Take Micron Technology for example. While everyone's obsessing over NVIDIA, Micron's quietly crushing it with 80.84% institutional ownership and up nearly 150% this year. That's way more than NVIDIA's gains. The reason? Institutional buyers have dumped $17.5 billion into the stock over the past year, and the momentum has really picked up since August as demand for their data center products exploded. Vanguard and BlackRock alone hold over 196 million shares. Capital World Investors has been aggressively adding too—up 30% in their position over 12 months. This is the kind of high institutional ownership stocks that shows real conviction from the big players.
Then there's Netflix. 80.93% institutional ownership, and honestly, the numbers are pretty compelling. Net income jumped nearly 94% from 2022 to 2024, hitting $8.71 billion. On a trailing 12-month basis they're at $10.43 billion. Over the past year, 2,804 institutional buyers came in versus only 1,838 sellers, and inflows hit $65.51 billion. That's serious money voting with their feet. The stock's up about 23% this year and they just announced a 10-for-1 split, which usually gets retail attention.

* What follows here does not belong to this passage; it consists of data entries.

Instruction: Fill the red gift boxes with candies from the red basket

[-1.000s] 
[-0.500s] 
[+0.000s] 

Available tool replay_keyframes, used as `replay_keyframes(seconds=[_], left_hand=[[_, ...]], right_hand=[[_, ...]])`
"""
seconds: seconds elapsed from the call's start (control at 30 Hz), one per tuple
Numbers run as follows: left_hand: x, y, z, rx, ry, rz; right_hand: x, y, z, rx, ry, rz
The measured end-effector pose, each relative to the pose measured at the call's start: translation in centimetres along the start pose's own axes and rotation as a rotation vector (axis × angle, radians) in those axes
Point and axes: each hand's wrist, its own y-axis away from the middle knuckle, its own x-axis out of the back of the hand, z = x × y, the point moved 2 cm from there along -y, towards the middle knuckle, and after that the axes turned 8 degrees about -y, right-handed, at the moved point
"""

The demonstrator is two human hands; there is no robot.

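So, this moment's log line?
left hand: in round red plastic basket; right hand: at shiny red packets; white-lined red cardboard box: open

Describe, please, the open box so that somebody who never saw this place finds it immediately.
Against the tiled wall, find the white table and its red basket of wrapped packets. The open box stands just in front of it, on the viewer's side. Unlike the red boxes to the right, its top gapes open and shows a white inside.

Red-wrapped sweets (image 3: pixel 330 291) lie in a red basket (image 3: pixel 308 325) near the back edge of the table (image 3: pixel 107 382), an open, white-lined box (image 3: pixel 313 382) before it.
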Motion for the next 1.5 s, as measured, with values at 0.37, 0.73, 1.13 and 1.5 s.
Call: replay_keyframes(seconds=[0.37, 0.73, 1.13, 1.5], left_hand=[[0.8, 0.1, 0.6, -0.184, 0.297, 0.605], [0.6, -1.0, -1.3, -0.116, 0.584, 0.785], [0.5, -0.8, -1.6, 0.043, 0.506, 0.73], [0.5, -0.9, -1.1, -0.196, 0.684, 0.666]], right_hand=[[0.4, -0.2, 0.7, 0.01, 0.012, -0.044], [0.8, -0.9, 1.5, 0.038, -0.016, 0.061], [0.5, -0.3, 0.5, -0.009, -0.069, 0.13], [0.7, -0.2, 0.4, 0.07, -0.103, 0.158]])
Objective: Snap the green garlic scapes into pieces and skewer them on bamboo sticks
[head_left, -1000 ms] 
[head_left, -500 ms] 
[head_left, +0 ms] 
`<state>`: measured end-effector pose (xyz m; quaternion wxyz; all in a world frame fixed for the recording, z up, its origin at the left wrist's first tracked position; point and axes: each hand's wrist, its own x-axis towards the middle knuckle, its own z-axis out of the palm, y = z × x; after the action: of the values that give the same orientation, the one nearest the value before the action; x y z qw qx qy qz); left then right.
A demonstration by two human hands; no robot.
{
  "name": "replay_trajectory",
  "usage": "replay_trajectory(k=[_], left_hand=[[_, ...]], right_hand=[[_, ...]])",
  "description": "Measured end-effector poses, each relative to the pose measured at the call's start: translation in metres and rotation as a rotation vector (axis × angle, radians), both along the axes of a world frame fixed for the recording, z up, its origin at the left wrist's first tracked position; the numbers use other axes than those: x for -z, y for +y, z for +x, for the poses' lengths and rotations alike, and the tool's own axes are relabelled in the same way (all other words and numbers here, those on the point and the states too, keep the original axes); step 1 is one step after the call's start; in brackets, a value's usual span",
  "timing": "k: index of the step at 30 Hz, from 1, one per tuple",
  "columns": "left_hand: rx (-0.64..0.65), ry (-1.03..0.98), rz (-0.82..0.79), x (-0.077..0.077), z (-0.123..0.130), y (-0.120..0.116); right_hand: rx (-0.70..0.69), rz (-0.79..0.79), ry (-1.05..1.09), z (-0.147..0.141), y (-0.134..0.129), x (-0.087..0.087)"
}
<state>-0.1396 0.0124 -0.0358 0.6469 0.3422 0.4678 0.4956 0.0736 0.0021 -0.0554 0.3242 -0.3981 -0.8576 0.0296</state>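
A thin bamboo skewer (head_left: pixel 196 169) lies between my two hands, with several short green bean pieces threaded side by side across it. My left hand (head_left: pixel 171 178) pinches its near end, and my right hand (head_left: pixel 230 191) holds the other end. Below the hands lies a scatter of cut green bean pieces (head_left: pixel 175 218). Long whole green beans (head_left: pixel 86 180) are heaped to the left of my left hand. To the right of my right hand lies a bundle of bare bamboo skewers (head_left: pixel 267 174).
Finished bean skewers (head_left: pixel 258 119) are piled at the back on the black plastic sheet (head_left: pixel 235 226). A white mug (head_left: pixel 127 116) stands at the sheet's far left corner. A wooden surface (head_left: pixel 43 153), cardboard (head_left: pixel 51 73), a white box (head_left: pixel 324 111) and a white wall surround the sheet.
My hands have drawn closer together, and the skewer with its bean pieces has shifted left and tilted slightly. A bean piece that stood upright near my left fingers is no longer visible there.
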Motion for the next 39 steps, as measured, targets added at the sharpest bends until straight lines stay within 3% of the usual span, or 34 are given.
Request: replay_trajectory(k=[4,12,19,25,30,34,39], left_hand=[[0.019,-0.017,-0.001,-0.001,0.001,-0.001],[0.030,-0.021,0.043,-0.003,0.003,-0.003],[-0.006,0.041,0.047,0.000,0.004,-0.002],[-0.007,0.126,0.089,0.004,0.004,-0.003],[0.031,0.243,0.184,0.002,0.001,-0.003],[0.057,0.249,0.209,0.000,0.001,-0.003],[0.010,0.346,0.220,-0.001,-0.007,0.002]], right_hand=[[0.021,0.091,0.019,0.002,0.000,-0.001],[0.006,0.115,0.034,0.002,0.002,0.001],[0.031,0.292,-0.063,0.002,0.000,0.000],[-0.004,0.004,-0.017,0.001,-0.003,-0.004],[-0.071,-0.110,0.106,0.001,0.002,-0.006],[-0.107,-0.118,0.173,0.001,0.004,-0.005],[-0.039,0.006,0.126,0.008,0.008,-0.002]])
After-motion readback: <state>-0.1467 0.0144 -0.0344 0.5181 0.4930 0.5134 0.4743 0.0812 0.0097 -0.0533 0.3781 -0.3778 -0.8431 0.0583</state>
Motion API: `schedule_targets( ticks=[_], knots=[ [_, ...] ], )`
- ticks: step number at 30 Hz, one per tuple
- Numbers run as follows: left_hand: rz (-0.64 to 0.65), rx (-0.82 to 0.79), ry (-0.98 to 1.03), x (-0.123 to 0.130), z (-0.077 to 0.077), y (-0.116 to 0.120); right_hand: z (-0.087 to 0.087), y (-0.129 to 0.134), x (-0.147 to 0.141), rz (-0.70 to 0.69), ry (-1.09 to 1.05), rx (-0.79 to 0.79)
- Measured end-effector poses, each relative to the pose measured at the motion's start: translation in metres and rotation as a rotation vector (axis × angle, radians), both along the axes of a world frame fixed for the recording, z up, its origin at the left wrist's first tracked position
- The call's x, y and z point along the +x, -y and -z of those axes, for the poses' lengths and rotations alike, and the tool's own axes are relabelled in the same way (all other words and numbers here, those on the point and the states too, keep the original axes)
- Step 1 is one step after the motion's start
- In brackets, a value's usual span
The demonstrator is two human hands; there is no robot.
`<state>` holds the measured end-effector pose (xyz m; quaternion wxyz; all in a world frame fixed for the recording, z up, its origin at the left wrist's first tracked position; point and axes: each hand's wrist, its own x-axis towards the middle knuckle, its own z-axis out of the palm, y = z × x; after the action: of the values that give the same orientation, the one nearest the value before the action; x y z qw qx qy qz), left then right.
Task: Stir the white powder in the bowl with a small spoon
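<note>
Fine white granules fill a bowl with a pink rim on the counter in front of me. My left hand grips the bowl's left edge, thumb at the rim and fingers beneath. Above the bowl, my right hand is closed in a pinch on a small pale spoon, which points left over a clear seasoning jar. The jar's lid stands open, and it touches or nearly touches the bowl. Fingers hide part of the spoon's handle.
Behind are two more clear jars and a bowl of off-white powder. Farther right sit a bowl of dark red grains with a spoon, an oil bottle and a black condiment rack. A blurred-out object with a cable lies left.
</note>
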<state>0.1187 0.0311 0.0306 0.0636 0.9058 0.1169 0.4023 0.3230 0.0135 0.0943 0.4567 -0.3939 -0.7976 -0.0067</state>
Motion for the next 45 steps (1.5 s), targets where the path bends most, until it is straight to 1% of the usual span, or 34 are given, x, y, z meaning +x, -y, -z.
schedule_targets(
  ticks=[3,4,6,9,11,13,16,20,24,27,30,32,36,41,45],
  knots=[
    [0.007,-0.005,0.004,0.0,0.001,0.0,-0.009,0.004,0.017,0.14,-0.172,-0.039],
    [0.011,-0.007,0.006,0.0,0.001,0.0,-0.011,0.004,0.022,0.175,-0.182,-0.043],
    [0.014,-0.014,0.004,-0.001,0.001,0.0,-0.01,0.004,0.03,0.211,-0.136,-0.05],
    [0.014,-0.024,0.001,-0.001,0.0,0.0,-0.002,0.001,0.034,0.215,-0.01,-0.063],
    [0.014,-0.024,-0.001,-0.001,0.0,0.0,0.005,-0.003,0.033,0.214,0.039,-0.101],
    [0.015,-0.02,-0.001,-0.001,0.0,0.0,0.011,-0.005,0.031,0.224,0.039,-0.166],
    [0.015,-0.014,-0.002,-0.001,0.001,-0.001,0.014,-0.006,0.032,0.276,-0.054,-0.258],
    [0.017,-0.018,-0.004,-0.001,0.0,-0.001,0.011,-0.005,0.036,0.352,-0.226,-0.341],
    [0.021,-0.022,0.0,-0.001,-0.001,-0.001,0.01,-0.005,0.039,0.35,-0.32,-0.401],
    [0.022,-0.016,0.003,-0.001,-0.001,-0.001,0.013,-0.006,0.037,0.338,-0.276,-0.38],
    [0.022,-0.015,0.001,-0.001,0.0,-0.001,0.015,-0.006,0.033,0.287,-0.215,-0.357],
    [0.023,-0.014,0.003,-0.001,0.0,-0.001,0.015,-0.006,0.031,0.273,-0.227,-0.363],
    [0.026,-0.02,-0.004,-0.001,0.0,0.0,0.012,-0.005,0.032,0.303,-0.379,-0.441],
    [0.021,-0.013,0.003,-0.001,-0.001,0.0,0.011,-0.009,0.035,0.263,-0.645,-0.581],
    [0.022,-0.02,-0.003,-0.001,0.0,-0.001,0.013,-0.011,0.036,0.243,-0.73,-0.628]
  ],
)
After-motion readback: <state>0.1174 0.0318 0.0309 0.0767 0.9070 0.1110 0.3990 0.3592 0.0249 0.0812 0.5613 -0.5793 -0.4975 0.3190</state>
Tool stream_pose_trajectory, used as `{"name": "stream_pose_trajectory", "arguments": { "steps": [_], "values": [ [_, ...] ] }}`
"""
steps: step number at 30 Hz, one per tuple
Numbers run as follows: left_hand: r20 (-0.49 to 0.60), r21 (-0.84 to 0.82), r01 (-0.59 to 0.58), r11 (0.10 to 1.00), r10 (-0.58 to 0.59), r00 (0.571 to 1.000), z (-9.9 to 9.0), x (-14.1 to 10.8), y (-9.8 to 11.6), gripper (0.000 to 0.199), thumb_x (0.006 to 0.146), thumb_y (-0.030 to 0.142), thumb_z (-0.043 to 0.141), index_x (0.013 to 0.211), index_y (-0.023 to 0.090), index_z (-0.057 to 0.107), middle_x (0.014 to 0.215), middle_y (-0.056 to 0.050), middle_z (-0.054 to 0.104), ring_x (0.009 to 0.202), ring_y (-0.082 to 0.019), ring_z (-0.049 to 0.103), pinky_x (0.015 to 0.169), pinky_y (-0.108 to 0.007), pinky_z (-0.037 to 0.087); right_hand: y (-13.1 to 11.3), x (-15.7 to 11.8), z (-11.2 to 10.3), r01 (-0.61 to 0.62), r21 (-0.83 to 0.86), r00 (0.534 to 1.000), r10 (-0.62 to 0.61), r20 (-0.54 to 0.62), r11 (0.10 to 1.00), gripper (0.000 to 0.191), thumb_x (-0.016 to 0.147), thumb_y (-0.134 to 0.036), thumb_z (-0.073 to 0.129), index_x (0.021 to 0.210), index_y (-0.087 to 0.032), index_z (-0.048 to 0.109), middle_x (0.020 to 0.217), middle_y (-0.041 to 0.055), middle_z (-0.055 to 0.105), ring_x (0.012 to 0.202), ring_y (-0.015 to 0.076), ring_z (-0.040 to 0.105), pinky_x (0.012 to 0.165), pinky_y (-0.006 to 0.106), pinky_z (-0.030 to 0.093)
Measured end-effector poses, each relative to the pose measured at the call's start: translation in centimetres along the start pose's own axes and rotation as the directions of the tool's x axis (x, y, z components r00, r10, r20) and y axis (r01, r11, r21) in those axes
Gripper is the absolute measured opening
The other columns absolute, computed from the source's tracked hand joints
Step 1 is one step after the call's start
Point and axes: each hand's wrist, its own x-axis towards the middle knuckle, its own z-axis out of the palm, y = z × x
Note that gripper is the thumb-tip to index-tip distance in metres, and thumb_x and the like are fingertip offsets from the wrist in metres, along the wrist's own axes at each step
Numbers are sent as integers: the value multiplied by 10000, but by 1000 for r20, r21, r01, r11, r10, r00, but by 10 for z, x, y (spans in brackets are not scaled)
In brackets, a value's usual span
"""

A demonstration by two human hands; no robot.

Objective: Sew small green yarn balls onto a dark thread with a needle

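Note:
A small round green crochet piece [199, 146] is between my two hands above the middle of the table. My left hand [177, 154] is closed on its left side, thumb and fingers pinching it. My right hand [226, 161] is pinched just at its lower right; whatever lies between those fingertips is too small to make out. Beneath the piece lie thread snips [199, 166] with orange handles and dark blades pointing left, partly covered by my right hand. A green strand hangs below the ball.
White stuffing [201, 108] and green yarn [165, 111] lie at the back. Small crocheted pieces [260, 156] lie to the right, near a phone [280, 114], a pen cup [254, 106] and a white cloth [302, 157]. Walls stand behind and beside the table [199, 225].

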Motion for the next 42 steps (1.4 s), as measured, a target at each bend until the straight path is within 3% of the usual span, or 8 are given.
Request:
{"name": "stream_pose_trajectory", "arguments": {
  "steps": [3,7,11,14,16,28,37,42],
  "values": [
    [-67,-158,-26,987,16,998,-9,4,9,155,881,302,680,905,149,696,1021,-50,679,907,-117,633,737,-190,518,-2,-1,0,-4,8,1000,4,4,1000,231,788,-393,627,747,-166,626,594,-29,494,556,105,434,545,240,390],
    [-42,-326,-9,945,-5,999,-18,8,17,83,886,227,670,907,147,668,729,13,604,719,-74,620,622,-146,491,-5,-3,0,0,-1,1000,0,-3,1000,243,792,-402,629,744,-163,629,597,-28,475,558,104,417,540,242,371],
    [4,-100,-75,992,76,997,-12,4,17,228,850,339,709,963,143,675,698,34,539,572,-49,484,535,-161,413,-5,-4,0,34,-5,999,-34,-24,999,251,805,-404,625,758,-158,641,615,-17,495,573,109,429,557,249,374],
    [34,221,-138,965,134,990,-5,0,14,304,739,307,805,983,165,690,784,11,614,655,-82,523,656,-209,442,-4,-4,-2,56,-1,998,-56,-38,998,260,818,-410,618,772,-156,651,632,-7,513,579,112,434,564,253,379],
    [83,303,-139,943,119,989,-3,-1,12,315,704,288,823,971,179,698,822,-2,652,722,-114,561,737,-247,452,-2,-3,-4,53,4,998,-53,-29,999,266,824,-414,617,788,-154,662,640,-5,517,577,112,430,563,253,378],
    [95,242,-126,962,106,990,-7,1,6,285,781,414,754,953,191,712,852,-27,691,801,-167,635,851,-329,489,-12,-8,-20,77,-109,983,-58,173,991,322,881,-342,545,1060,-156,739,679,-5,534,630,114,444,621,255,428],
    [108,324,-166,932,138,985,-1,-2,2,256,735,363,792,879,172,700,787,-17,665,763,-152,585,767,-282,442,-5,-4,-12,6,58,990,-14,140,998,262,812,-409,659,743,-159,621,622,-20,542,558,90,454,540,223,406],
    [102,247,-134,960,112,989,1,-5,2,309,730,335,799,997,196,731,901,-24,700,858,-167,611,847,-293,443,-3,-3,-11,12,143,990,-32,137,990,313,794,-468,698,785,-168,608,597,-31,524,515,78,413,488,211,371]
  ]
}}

Here's the wild one though—Dutch Bros at 85.54% institutional ownership. Yeah, most people think of Starbucks or Dunkin when they hear 'coffee chain,' but Dutch Bros is actually the fastest-growing coffee chain in the US by revenue. They've beaten earnings for 11 straight quarters and their EPS grew over 1,030% year-over-year from 2023 to 2024. Expanding to 23 states by year-end. Institutional investors have noticed—$2.65 billion in inflows versus $1.9 billion outflows over 12 months. Vanguard increased their stake by 14%, and Fidelity and BlackRock both added more than 17% and 28% respectively.
The pattern here is clear: when you see this level of high institutional ownership stocks concentration, it usually means the pros have done their homework. These three are worth keeping on your radar if you're looking at longer-term positions.